### TASK ITEM
Report how many lines contain the word "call" in the listing that follows. Give nothing besides the number.

### DATA SECTION
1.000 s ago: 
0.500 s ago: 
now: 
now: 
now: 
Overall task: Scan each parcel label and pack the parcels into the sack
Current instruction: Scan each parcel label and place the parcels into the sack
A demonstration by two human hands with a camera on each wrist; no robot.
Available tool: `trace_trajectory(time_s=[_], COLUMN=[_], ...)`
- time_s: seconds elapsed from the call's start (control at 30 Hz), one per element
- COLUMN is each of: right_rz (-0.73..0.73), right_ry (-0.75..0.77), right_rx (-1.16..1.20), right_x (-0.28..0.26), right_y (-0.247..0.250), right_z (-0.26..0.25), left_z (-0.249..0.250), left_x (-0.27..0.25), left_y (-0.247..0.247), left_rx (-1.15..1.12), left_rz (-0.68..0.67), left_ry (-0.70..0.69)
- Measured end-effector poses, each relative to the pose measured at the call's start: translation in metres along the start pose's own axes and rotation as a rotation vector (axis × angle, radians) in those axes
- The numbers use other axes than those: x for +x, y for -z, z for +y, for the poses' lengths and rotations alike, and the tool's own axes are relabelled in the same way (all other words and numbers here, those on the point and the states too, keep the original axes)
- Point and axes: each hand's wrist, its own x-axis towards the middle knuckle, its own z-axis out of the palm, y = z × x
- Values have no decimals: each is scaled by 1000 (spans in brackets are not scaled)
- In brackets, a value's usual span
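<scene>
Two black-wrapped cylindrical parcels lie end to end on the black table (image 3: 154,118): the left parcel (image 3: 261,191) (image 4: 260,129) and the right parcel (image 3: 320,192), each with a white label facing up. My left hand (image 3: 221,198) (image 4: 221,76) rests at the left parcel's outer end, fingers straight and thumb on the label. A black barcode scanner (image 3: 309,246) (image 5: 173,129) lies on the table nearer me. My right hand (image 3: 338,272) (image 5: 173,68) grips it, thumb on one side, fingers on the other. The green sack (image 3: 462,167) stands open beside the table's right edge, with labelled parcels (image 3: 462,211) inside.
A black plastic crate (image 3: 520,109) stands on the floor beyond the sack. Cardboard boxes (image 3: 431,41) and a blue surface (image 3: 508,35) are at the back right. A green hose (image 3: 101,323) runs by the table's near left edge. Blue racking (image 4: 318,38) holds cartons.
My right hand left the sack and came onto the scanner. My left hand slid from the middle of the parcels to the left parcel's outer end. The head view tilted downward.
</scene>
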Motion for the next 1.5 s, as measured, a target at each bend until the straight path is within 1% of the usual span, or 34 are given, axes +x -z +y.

### TASK RESPONSE
2